Weight reduction, food intake, and illness behavior were all tracked by the study’s researchers. They also kept track of blood cholesterol levels, immunological responses, and viral load in the lungs at various stages throughout the infection.
“Across four cohorts, the cholesterol-fed mice had consistently higher morbidity,” Louie says. “They exhibited greater weight loss and sickness behavior.”
Because viruses require cholesterol for cell entry and multiplication, the high-cholesterol diet had the potential to increase viral load in the lungs. However, this is not what the researchers discovered.
“Our plaque assay did not show a significant difference in viral load in the lungs of the two groups of mice,” says Tingling, a postdoctoral researcher in the Department of Animal Sciences at Illinois. “It’s very important to consider not just the infectious agent, but the host immune system.”
The researchers discovered that mice on a high-cholesterol diet were worse as their immune systems malfunctioned. Fat can have an immunosuppressive impact, which can be harmful during an infection.

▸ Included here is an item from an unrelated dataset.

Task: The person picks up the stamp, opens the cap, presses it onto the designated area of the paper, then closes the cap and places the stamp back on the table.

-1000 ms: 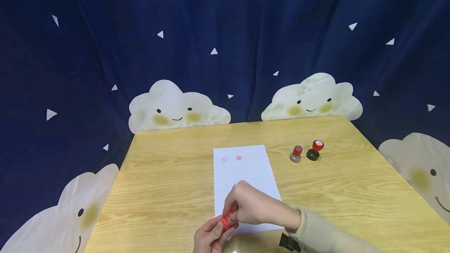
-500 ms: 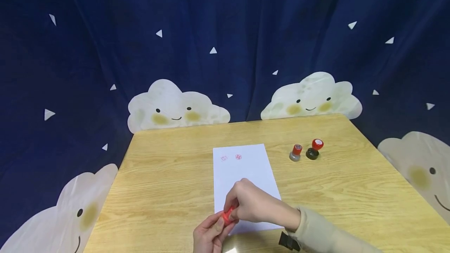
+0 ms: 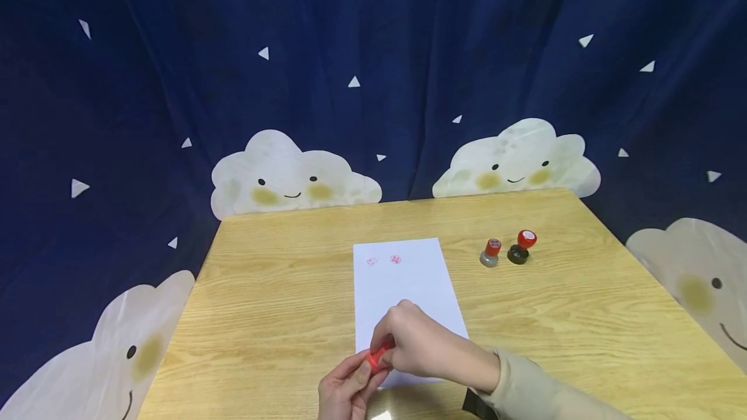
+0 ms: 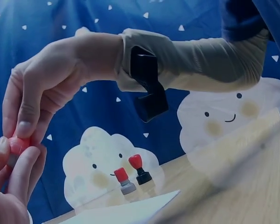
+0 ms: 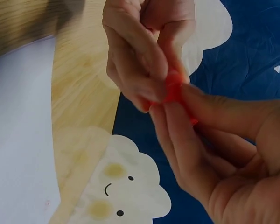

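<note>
A small red stamp (image 3: 375, 361) is held between both hands, low over the near end of a white sheet of paper (image 3: 403, 290). From below left, my left hand (image 3: 343, 389) pinches it between thumb and fingers. My right hand (image 3: 415, 341) grips its upper part with fingertips pointing down. In the left wrist view, the stamp's red top (image 4: 19, 145) shows between the fingers, with a pale part under it. Fingers cover most of it in the right wrist view. Two small red print marks (image 3: 395, 260) are at the paper's far end.
Right of the paper stand two more stamps: one with a red top and grey base (image 3: 490, 256), one with a red knob and black base (image 3: 519, 251). The wooden table (image 3: 280, 290) ends at a dark blue curtain (image 3: 327, 31) with cloud pictures.
Both hands keep their grip on the red stamp and stay over the near end of the paper, with only slight shifts. The standing stamps and the paper have not moved.
</note>
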The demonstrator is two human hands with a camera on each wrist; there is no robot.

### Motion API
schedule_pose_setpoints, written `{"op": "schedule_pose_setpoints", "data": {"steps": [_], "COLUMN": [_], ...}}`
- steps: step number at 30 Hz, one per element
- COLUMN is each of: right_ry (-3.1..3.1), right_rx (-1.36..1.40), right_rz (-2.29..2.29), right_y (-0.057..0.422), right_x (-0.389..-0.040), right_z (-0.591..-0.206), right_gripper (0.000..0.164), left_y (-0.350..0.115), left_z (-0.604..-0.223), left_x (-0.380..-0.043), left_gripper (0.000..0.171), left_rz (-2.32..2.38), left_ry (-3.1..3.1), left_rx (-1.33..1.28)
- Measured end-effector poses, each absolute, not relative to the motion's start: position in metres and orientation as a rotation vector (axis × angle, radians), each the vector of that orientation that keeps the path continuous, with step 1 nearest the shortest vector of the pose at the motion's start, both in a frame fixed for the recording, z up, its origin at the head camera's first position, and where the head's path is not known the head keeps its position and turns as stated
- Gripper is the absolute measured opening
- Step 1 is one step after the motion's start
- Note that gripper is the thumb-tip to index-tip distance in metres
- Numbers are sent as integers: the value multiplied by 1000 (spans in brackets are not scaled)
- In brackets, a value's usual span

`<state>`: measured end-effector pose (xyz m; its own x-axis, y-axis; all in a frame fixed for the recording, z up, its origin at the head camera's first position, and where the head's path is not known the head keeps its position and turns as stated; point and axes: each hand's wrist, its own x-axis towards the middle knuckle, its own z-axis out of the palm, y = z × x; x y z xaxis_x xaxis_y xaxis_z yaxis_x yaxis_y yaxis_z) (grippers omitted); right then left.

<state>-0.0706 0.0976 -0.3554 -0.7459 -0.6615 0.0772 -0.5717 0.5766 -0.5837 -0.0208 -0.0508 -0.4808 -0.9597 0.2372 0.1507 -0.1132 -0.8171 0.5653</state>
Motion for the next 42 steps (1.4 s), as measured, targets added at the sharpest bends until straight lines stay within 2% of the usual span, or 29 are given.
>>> {"op": "schedule_pose_setpoints", "data": {"steps": [6,14,22,29,38,42], "right_ry": [2639,2677,2661,2659,2477,2557], "right_rx": [-1082,-1193,-1143,-1229,-1061,-1032], "right_rz": [-949,-963,-945,-901,-1034,-1008], "right_y": [100,103,104,103,105,101], "right_x": [-67,-65,-72,-73,-75,-72], "right_z": [-353,-355,-358,-361,-353,-355], "right_gripper": [16,17,15,15,19,19], "left_y": [-58,-59,-53,-52,-54,-48], "left_z": [-474,-470,-470,-476,-480,-479], "left_x": [-23,-24,-21,-21,-19,-18], "left_gripper": [22,29,28,32,33,29], "left_rz": [2671,2680,2727,2749,2757,2845], "left_ry": [737,747,911,1014,1044,1126], "left_rx": [200,286,149,196,436,309]}}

The cholesterol-fed mice, on the other hand, did not have an underactive immune system, according to the researchers. Cholesterol, on the other hand, boosted the amount of immune cells that produce cytokines in the lungs.
“A so-called cytokine storm during severe disease results in excessive inflammation that can be damaging to the host. Along those lines, we found that more cytokine-producing cells had infiltrated the lungs of the mice fed cholesterol, which may have contributed to them being sicker,” Louie says.

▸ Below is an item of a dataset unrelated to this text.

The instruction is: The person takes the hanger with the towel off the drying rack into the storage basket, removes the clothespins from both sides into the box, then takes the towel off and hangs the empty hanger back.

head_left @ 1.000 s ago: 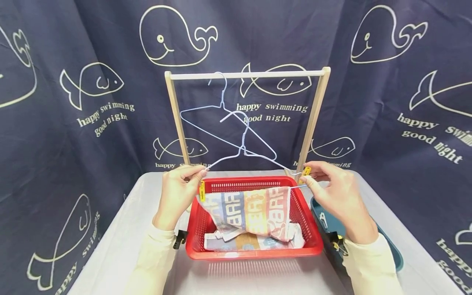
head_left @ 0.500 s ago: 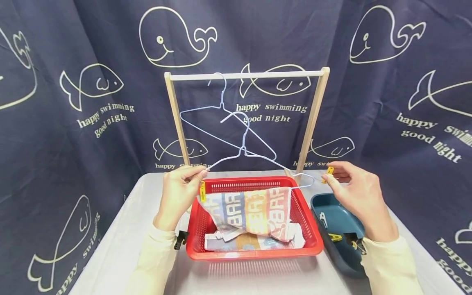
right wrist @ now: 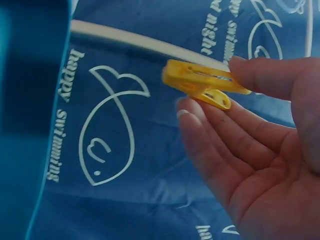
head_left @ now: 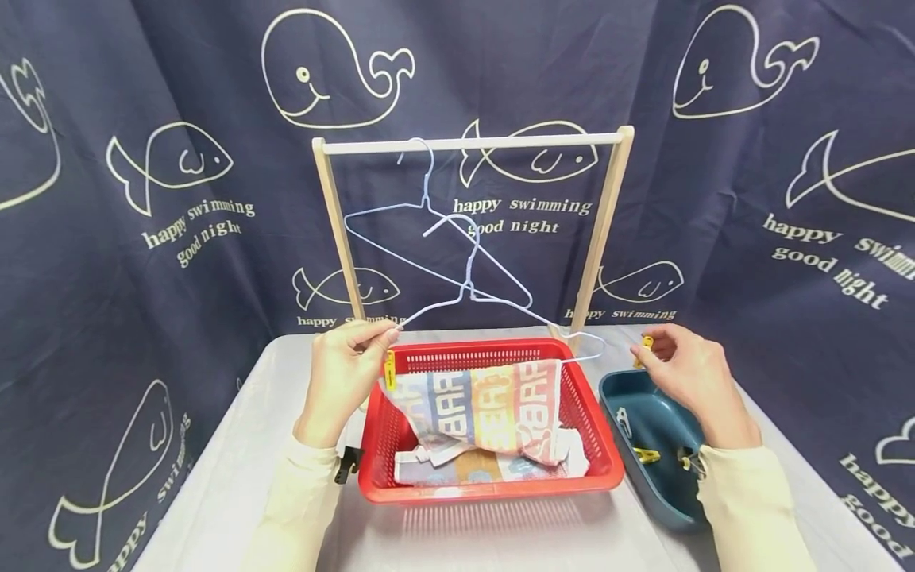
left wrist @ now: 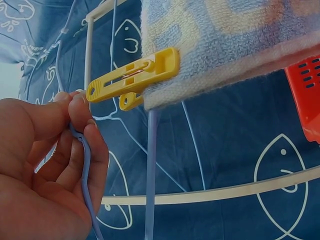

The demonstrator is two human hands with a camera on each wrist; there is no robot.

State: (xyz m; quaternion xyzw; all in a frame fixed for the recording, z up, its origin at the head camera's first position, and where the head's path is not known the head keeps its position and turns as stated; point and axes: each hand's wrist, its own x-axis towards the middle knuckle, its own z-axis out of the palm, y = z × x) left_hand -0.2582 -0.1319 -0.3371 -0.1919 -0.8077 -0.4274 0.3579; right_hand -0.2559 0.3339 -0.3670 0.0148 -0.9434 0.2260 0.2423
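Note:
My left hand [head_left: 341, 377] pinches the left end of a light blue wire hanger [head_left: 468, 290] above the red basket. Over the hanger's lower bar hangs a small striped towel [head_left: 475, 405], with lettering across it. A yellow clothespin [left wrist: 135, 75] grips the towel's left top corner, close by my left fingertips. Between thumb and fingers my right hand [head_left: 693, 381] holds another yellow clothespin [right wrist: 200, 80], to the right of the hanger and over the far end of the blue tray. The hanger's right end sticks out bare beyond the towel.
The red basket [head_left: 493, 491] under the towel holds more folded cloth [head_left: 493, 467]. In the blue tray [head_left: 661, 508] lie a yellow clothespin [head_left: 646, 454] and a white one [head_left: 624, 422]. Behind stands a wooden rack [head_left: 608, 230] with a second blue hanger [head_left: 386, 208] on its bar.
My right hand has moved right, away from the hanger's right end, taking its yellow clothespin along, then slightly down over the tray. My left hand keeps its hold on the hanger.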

“It’s a double-edged sword. You want to be able to mount an effective immune response, but excessive inflammation is detrimental.”
Unfortunately, the effects of dietary cholesterol on influenza morbidity persisted after mice stopped consuming it. The researchers fed mice a high-cholesterol diet for five weeks before switching them to a regular diet. Even when those mice were given influenza, they became sicker than mice that had never eaten a high-cholesterol diet.

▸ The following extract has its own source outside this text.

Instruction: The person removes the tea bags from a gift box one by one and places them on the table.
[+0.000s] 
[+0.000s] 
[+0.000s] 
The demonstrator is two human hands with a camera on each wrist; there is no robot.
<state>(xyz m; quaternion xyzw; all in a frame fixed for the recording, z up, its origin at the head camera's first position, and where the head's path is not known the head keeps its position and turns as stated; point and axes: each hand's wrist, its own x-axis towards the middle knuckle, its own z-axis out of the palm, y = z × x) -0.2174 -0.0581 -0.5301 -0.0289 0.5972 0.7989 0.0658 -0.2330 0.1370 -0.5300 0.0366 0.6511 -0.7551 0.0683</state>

“We were thinking this dietary component is a highly modifiable factor. Perhaps it would only have a transient effect. But ultimately we found that five additional weeks on a normal diet was not enough time to fully reverse the detrimental effects of cholesterol,” Louie says.
Surprisingly, even before the mice were infected with influenza, inflammatory alterations in the lungs could be seen in the high-cholesterol mice.
“Some of the changes in the lungs’ immune function were already present before infection. It would be interesting to see exactly how dietary cholesterol increased inflammation prior to infection,” says corresponding author Steelman, associate professor in the Department of Animal Sciences, the Neuroscience Program, and the Division of Nutritional Sciences at Illinois.
“Nevertheless, our data collectively show that dietary cholesterol increased morbidity in influenza-infected mice. The response appeared to be a result of an aberrant immune response occurring in the lungs rather than an effect of the virus itself. These results demonstrate the need to consider how host factors contribute to disease outcome.”
The University of Illinois Urbana-College Champaign’s of Agricultural, Consumer, and Environmental Sciences houses the Department of Animal Sciences and the Division of Nutritional Sciences.